Der CD70-spezifische monoklonale Antikörper lαhCD70 sowie der beretis bekannte hCD70-spezifische Antikörper 1F6 blockieren mit hoher Effizienz die CD27/CD70-Interaktion von CD70-exprimierenden Zelllinien (Mino, OVCAR-3, U-266) und inhibieren dadurch die Induktion der IL8-Produktion durch diese Zellen in kokultivierten HT1080-CD27-Zellen. IL8 wird durch den klassischen NFκB-Signalweg reguliert und ist für den pro-angiogenetischen Effekt von entscheidender Bedeutung (Abb. 2, 3). Mit Hilfe zellulärer Gleichgewichtsbindungsstudien mit mono- und trimeren scFv:lαhCD70-GpL-Fusionsproteinen (Abb. 4) auf Mino- und OVCAR-3-Zellen konnte gezeigt werden, dass die Trimerisierung in beiden Zelllinien zu einer Steigerung der apparenten Affinität der scFv:lαhCD70-CD70 Interaktion führt und damit einen Effekt auf die CD70-Belegung hat (Abb. 5). Für die Konstruktion der Fusionsproteine wurde sowohl Wildtyp-TRAIL als auch TRAIL-Mutanten mit Präferenz für den TRAILR1 oder TRAILR2 verwendet. Die TRAILR-Präferenz der verwendeten TRAIL-Mutanten (wt, mutR1, mutR2) wurde nicht nur in zellulären GpL-Bindungsstudien (Abb. 7) sondern zusätzlich auch in TRAILR Immobilisierungsexperimenten (Abb. 8) bewiesen. Hier zeigte sich, dass bei TRAILR1 keine Interaktion mit TRAILmutR2, so wie bei TRAILR2 keine signifikante Bindung mit TRAILmutR1 erfolgte.
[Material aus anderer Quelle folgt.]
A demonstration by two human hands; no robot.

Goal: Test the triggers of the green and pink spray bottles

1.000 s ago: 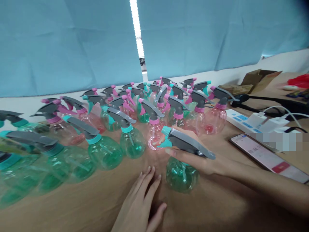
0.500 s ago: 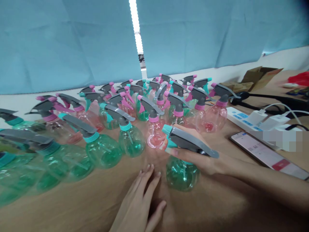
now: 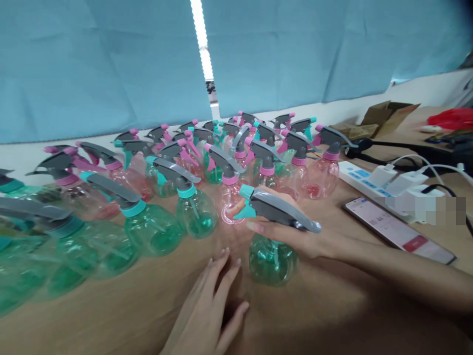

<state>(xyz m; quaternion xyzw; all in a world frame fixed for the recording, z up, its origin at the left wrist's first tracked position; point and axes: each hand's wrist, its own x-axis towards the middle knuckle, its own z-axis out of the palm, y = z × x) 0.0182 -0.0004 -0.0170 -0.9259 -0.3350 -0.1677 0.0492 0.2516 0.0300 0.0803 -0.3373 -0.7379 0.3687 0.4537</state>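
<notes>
My right hand (image 3: 303, 239) is closed around the neck of a green spray bottle (image 3: 272, 266), just under its grey and teal trigger head. The bottle stands upright at table level, nozzle pointing left. Palm down on the wooden table (image 3: 129, 315), my left hand (image 3: 209, 301) lies open with its fingers apart, a little left of that bottle and touching nothing else. Beyond the hands are a green spray bottle (image 3: 197, 217) with a teal collar and a clear pink spray bottle (image 3: 231, 195) with a pink collar, partly behind my right fingers.
Several more spray bottles crowd the left and back, including a green one (image 3: 153, 229) and a pink one (image 3: 327, 175). To the right lie a phone (image 3: 399, 229), a power strip (image 3: 356, 176) with plugs and cables, and an open cardboard box (image 3: 388, 118). A blue sheet (image 3: 111, 64) hangs behind.
The whole view has shifted slightly, so everything sits a little further left. My right hand still grips the green spray bottle; its fingers have changed position a little near the trigger. My left hand stays flat.
</notes>
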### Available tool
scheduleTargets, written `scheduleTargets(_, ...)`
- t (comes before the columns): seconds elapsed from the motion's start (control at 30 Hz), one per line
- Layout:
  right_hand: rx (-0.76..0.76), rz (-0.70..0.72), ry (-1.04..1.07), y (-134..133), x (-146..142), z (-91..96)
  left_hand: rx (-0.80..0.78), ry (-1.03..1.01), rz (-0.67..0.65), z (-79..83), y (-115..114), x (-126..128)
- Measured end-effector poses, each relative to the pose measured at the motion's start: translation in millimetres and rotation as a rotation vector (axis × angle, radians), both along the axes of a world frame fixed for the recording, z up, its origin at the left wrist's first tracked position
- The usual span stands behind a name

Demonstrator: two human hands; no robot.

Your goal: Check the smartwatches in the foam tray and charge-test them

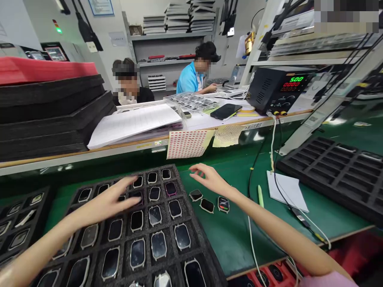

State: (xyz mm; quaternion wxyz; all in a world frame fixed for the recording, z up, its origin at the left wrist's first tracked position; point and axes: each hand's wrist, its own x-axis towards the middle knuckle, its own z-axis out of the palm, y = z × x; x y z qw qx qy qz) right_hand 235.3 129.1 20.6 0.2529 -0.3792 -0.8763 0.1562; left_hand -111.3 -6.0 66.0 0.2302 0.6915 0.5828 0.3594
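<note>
Hands apart, digits parted: the left hand (111, 200) extends over smartwatches (137, 221) seated in a black foam tray (201, 239), fingertip contact being uncertain from this angle. The right hand (210, 179) is held above a green mat (229, 235), three loose smartwatches (206, 205) lying near its wrist.

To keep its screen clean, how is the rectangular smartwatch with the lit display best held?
The rectangular smartwatch is probably best pinched at its near and far edges, from above: it lies flat, display up, and a dark-screened, pale-framed watch sits close on its left.
</note>
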Motion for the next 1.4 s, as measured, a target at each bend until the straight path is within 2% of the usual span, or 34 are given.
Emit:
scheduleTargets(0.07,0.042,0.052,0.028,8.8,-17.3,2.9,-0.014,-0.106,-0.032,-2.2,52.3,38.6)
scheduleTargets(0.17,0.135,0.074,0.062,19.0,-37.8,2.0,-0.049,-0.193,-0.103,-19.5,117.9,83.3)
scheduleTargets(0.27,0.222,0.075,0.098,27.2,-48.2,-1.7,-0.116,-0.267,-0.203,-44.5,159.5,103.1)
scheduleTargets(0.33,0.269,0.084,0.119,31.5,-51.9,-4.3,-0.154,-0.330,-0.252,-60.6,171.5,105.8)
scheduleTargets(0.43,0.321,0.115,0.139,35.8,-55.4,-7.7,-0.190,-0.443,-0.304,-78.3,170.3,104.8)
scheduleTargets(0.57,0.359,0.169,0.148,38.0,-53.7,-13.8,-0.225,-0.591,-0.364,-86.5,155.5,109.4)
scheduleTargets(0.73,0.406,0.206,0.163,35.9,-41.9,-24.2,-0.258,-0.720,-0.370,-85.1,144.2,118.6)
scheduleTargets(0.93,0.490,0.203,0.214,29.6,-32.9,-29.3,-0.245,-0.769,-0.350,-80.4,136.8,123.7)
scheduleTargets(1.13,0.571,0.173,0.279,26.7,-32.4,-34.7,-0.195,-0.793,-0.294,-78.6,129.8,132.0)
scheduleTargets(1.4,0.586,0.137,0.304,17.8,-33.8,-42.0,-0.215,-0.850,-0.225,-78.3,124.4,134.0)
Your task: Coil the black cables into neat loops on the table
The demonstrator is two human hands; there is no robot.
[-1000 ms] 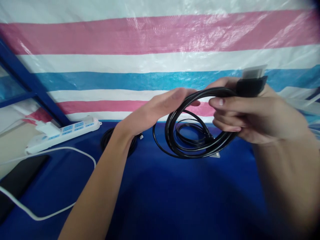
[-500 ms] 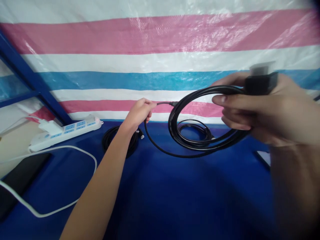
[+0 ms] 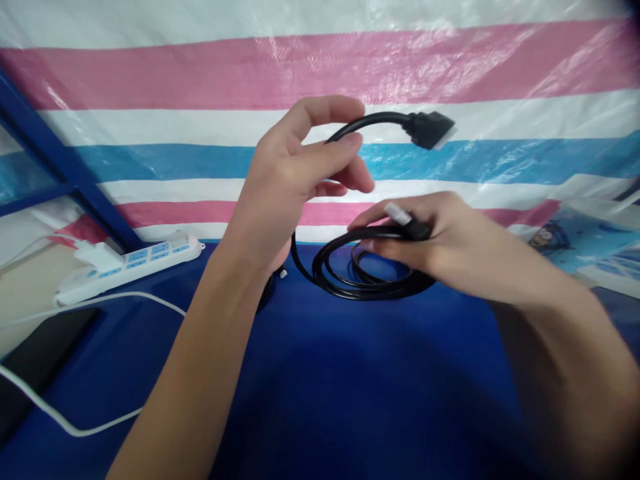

Nur der TRAIL-Wildtyp band signifikant an beide TRAIL-Todesrezeptoren. Vitalitätsexperimente (Abb. 10) und Western-Blot Analysen der Caspase-Prozessierung (Abb. 11) bestätigten die starke TRAILR1- bzw. TRAILR2-Spezifität der TRAILmutR1- und TRAILmutR2-Varianten. Im Gegensatz zu den unvernetzten löslichen TRAIL-Trimeren waren nur die
quervernetzten TRAIL-TNC-Varianten in der Lage, eine signifikante Apoptose-Signalkaskade bei relativ geringen Konzentrationen zu induzieren. Die toxischen ED50-Konzentrationen der unoligomerisierten TRAIL-Formen lagen um einen Faktor 100 höher als die der oligomerisierten Varianten. Zusammenfassend zeigten die ED50-Werte der Zytotoxizitätsexperimente von M2-oligomerisierten zu -unoligomerisierten trimeren TRAIL-Varianten bei allen Fusionskonstrukten und Zelllinien eine eindeutige Verstärkung der Apoptoseinduktion durch die M2-Quervernetzung. Bei Jurkat- und Mino-Zellen konnte größtenteils erst nach Oligomerisierung überhaupt eine Bioaktivität bzw. eine Zelltodinduktion beobachtet werden. In OVCAR-3-Zellen zeigte sich eine 100-1000 fache apoptotische Verstärkung durch die Oligomerisierung (Abb. 10). Weiterhin zeigten Zytotoxizitätsexperimente, dass sich durch Bindung an hCD70 das Ausmaß der Toxizität der Fusionsproteine auf allen CD70-exprimierenden Zelllinien 10-100x verstärkte (Abb. 15, 17). In Übereinstimmung mit der verstärkten TRAIL-Todesrezeptor-Aktivierung durch die CD70-Bindung der scFv-TRAIL-Fusionsproteine, konnte durch eine CD70-Blockade die Caspase-8 Aktivierung und die Prozessierung von Caspase-3 signifikant unterbunden werden (Abb. 18). Die Trimerisierung des scFv:lαhCD70-Antikörpers führte zu keiner Apoptose und beeinflußte auch nicht die Aktivität von TRAIL (Abb. 19) was belegt, dass die beobachteten Effekte auf einer stärkeren TRAIL-induzierten Apoptose nach CD70-Bindung der Konstrukte beruhen muss.
Die Fusionsproteine beseitigen somit nachweislich einerseits das Problem der limitierenden Aktivität von löslichem TRAIL über ihre Verankerung an CD70 (Abb. 15-20) und anderseits die potentielle unerwünschte CD70-vermittelte protumorale CD27-Stimulation (Abb. 3). Darüber hinaus könnten die TRAILR-spezifischen TRAIL-Mutanten helfen, Nebeneffekte zu reduzieren, die primär durch den jeweils anderen TRAIL-Todesrezeptor vermittelt werden. Jedoch sind weiter Forschungen insbesondere in vivo Experimente notwendig, um Aussagen über Funktionalität, Halbwertszeiten, sowie Effektivität und Verträglichkeit treffen zu können.